Osijek (/hr/) is the largest city and the economic and cultural hub of the eastern Croatian region of Slavonia, as well as the administrative seat of Osijek-Baranja County. It is the fourth-largest city in Croatia, with a population of 96,313 recorded in the 2021 census. The city is situated on the southern bank of the Drava River, 25 km (16 mi) upstream from its confluence with the Danube, at an elevation of 94 m. Osijek is located 16 km (10 mi) west of the Croatia–Serbia border.

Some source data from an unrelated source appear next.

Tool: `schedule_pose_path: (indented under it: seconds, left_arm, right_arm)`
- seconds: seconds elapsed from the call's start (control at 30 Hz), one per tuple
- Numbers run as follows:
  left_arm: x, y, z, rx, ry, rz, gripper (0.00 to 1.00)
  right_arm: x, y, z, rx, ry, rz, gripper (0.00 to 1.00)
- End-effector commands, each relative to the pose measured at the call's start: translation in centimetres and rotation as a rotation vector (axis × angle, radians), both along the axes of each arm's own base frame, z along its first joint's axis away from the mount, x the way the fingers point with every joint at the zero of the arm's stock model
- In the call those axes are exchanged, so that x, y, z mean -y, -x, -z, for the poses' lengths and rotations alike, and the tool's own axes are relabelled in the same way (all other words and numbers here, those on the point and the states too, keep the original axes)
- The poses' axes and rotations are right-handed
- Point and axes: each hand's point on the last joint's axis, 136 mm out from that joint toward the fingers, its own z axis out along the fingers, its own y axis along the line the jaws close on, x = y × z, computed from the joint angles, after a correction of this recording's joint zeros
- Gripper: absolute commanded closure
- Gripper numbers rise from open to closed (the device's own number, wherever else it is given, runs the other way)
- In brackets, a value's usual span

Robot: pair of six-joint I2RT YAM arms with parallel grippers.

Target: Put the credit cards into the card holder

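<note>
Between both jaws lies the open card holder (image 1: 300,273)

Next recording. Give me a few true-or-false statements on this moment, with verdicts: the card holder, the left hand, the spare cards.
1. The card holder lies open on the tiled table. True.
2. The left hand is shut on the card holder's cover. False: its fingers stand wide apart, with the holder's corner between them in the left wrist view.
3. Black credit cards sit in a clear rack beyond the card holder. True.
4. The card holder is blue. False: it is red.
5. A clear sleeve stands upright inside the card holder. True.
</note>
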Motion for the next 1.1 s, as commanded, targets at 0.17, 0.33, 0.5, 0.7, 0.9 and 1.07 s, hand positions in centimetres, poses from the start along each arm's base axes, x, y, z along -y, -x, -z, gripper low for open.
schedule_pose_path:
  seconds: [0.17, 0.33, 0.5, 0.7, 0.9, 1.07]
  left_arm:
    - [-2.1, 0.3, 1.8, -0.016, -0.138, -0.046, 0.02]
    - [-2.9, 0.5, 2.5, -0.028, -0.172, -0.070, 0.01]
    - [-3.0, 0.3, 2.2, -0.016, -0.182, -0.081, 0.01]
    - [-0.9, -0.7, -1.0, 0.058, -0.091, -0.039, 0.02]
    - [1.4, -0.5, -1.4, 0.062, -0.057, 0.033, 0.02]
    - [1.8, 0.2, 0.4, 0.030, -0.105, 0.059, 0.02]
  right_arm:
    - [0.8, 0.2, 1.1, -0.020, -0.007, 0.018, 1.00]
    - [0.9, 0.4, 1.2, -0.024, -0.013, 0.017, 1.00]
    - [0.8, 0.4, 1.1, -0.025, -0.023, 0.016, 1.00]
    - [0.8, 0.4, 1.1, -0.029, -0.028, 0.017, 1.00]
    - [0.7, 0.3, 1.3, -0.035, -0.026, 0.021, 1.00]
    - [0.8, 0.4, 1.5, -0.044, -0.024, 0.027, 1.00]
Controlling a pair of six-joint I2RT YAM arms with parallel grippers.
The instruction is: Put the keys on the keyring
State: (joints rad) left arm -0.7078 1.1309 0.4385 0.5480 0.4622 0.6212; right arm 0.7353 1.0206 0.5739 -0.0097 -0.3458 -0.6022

The history of Osijek extends back to Roman antiquity, when the settlement of Mursa developed in the area, which became an important Roman military and urban centre in the province of Pannonia. The medieval town developed around the same general area and is first recorded under the name Osijek in 1196. During the Middle Ages it became a market and trading settlement connecting the Pannonian with the Balkans. Suleiman Bridge was built in 1566, which was used in Ottoman–Habsburg wars. In 1685, Habsburg-Croatian forces launched a successful campaign toward Osijek, defeating an Ottoman army. The medieval settlement was located approximately where the present-day Tvrđa stands. In 1786, Tvrđa, Gornji Grad and Donji Grad were united into one city, and in 1809 Osijek became a Free Royal City. Between 1922 and 1929, it was the centre of Osijek Oblast, an administrative division of the Kingdom of Serbs, Croats and Slovenes.

During the Croatian War of Independence in the 1990s, Osijek was heavily attacked by the Yugoslav People's Army and Serbian forces. The Battle of Osijek and the surrounding fighting lasted mainly from 1991 to 1992, causing civilian casualties and significant damage to the city, which was later reconstructed and restored. Today, it is one of the main cultural, economic and educational centres of Slavonia, with its historic architecture reflecting Roman, Ottoman, Hasburg and modern Croatian history. Some of the cities landmarks include St. Peter and Paul Co-cathedral, Ante Starčević Square, Church of Saint Michael, Pedestrian bridge, The City Guard, County Palace, Pejačević Castle, Palace of Slavonian General Command, Osijek Archaeological Museum and City and University Library.

==Name==
Osijek's name originates from its location on elevated ground, which afforded protection from floods in the surrounding swamp areas. It derives from the Croatian word oseka, meaning "ebb tide." Due to its history under the Habsburg monarchy and Ottoman Empire, as well as its diverse ethnic minorities, the city is known by various names in other languages: Eszék in Hungarian, Esseg in German, Ösek in Turkish, and Mursa in Latin. The English name for the city is Osijek.

==History==
===Origins===
Human habitation in the Osijek area dates to the Neolithic period. The first known inhabitants were the Illyrian tribe of the Andizetes. During the second half of the 4th century BC, the settlement was attacked and subsequently captured by the Celtic Scordisci, who established a permanent presence there.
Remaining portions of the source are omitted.